Gregory VIII. (Cardinal Albert) was elected in October, 1187, upon the decease of Urban III. He was learned and eloquent, and of pure and austere life; but he held the holy see only two months. During this time he did what he could to reanimate, by his circular letters, the old crusading fervour of the christian nations. Proceeding in December to Pisa, for the purpose of attempting to reconcile the ancient feud between that city and Genoa, he was seized with fever, and died on the 16th of the same month.—T. A.
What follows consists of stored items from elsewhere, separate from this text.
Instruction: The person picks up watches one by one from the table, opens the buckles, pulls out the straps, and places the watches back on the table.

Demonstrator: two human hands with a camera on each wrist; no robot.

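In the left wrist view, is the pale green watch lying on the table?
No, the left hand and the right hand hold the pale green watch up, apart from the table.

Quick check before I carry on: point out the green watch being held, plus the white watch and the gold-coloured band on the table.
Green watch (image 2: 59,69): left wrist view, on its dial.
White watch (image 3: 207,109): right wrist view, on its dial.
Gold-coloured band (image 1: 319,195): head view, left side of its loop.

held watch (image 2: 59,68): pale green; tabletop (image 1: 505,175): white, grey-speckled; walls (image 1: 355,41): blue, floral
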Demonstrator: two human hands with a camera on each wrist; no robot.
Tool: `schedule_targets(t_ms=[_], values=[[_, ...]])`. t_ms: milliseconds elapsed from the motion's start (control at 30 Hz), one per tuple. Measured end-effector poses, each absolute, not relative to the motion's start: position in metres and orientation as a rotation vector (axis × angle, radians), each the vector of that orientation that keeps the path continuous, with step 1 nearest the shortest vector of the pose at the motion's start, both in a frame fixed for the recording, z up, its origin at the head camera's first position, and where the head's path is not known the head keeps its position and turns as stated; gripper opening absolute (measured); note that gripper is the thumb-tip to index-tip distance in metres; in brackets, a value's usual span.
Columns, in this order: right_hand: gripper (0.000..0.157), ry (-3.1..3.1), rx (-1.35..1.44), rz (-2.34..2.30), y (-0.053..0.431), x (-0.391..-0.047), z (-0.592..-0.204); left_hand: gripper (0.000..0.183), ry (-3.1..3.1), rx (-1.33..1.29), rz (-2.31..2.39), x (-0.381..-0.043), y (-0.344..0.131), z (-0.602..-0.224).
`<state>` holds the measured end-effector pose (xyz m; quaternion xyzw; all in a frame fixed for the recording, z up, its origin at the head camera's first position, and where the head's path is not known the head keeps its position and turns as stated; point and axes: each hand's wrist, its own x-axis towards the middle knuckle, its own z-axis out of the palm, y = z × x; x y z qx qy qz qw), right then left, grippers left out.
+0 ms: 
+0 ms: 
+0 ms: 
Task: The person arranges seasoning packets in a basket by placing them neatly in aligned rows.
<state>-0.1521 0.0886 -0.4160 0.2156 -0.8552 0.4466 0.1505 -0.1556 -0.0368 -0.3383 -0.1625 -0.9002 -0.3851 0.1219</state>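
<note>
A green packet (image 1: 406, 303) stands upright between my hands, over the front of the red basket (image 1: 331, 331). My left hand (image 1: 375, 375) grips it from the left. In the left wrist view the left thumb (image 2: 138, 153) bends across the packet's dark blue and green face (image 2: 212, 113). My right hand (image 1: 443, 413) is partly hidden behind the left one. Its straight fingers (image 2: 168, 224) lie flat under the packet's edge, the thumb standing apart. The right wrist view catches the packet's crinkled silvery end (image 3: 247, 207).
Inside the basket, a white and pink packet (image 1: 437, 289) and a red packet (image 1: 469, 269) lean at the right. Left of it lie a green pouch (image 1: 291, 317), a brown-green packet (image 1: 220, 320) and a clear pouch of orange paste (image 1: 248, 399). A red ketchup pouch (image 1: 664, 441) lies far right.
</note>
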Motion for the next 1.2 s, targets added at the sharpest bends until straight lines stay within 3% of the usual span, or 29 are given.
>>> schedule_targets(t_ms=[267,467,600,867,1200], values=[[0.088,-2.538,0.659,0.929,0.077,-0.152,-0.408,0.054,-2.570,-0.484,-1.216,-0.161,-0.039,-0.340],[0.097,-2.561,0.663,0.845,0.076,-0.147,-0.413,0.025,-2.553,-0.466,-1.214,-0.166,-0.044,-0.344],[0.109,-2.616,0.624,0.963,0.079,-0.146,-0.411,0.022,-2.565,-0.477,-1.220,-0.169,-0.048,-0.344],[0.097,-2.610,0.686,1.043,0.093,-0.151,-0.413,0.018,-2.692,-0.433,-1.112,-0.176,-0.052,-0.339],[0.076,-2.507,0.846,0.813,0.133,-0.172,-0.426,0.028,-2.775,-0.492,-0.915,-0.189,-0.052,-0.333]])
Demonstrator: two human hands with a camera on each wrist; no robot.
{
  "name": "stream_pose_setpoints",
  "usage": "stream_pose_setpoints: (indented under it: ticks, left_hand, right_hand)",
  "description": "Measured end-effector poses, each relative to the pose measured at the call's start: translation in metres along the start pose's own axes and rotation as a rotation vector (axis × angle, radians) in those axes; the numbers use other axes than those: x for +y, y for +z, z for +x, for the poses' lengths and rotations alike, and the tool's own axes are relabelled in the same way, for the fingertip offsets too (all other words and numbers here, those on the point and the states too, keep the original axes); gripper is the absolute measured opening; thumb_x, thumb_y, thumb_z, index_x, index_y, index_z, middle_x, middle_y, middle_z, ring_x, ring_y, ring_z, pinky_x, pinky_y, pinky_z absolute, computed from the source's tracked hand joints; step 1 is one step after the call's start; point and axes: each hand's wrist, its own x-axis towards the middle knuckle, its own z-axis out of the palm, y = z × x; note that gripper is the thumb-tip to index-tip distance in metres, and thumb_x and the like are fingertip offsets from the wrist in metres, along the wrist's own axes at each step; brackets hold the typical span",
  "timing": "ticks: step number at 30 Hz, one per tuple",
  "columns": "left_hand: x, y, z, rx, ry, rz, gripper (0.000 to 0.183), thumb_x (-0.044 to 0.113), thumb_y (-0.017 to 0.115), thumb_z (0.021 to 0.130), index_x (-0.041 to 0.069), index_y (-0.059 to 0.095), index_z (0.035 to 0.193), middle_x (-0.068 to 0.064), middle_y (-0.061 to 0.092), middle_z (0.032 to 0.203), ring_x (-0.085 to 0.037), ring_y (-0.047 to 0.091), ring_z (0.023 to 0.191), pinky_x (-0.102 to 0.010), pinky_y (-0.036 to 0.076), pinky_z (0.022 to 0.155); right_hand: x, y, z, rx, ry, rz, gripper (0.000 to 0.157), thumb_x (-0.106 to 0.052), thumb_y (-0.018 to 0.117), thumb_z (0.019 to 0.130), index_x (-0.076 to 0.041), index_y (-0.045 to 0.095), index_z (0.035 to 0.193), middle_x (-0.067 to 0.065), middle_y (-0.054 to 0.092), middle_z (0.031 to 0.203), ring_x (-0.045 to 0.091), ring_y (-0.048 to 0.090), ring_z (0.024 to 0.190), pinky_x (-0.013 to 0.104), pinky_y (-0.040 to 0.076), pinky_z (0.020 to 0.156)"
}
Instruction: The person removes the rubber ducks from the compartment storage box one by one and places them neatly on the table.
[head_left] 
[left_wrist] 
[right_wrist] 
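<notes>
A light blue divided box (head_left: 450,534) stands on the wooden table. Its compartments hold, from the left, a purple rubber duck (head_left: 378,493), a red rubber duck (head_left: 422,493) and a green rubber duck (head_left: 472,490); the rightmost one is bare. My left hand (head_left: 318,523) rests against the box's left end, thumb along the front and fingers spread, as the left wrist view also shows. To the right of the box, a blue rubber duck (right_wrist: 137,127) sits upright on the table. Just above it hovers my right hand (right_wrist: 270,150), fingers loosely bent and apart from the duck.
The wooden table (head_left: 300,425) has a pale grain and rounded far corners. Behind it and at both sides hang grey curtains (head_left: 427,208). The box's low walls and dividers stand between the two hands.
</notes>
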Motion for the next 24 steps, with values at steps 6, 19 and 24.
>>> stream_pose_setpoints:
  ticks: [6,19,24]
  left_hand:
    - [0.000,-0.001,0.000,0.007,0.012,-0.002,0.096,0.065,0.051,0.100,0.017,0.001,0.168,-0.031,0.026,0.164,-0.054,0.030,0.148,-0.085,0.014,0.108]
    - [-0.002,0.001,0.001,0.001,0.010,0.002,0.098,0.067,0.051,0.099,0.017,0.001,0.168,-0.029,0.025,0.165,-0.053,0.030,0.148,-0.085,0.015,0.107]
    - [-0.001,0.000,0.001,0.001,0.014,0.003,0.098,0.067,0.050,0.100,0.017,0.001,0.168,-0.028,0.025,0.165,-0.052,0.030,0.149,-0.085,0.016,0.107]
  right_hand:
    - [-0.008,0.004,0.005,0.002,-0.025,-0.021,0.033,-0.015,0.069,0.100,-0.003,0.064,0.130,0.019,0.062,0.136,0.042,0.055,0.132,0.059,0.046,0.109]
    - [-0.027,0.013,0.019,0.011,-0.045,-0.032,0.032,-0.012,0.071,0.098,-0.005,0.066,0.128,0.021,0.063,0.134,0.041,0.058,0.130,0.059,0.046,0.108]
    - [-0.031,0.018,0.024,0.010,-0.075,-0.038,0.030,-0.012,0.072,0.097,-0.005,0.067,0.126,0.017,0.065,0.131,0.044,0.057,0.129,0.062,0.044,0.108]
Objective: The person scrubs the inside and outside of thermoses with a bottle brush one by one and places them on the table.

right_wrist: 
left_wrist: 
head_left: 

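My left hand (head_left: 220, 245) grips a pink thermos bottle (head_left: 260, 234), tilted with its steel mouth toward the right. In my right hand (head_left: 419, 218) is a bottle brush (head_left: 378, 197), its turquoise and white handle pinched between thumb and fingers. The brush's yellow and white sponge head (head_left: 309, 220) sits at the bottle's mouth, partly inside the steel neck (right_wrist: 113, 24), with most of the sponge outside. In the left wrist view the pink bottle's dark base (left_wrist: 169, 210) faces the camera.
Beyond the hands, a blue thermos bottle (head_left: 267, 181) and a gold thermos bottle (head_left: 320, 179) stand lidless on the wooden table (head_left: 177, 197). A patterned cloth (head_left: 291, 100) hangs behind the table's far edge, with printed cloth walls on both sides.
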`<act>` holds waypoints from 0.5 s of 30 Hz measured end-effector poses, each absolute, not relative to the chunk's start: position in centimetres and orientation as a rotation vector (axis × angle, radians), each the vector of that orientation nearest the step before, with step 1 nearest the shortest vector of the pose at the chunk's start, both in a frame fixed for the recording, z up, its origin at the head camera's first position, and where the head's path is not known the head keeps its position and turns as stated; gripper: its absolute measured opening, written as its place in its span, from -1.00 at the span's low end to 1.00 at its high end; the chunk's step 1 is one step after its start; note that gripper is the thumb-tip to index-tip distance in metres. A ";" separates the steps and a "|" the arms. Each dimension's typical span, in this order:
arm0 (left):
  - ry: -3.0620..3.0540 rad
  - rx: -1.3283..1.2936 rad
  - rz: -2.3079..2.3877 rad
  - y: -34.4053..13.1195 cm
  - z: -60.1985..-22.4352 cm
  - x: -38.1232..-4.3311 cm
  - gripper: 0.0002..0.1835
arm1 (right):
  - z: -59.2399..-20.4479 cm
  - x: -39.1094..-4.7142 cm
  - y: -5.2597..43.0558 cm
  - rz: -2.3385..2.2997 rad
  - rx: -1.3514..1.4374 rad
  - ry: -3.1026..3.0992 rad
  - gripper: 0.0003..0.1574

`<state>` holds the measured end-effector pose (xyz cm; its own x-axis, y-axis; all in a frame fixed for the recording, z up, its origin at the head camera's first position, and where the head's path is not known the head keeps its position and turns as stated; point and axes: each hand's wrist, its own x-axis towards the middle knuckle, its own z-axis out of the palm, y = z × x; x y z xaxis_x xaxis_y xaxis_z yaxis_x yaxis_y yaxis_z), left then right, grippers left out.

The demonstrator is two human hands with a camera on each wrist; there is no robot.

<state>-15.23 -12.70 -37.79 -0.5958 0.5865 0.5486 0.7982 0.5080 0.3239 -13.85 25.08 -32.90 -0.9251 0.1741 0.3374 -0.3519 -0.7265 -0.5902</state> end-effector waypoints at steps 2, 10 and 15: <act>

Gregory IX. (Cardinal Ugolino) succeeded Honorius III. in March, 1227. He was of the family of the counts of Anagni, and a nephew of Innocent III. His pontificate was one long deadly grapple between right and force—between the spiritual and the temporal—between the church and the empire. The ambition of Frederic II. was to possess himself of the whole of Italy; the struggle between him and Gregory became at last one of life and death. Having designedly rendered abortive the preparations made in the late pontificate for a fresh crusade, Frederic, after an admonition, was in 1228 excommunicated. For a time the difference was patched up; in 1230 the excommunication was withdrawn, and Frederic visited the pope at Anagni. But after his victory over the Lombard cities at Cortenuova in 1237, Frederic seized on several of the papal provinces, while his son Henry, in south Italy, sequestered to his own use the revenues of several bishoprics. Upon this the pope excommunicated Frederic in 1239. Frederic invaded the papal states the following year. In due course he prepared to besiege Rome, but the pope, nearly a hundred years old, and heartbroken by so many calamities, died on the 12th August, 1241.—T. A.

Gregory X. (Tebaldo Visconti), archdeacon of Liege, was elected by the cardinals at Viterbo in the year 1271. The object nearest to his heart was the relief of the Holy Land. He willingly confirmed, in 1273, the happy choice of Rudolf of Hapsburg as emperor of Germany. Proceeding to Lyons in 1274, he presided at the sessions of the council, at which the Eastern church was temporarily restored to unity. While at Lyons the pope promulgated the constitution of the famous conclave to regulate the election of future popes. In 1275 the pope met Rudolf at Lausanne, and after a satisfactory interview, set out on his return to Rome; but he was taken ill on the way at Arezzo, and died there in 1276.—T. A.

Gregory XI. (Cardinal Peter Roger), born in 1336, one of the Avignon popes, succeeded Urban V. in 1370. He was a nephew of Clement VI., but of a far higher character.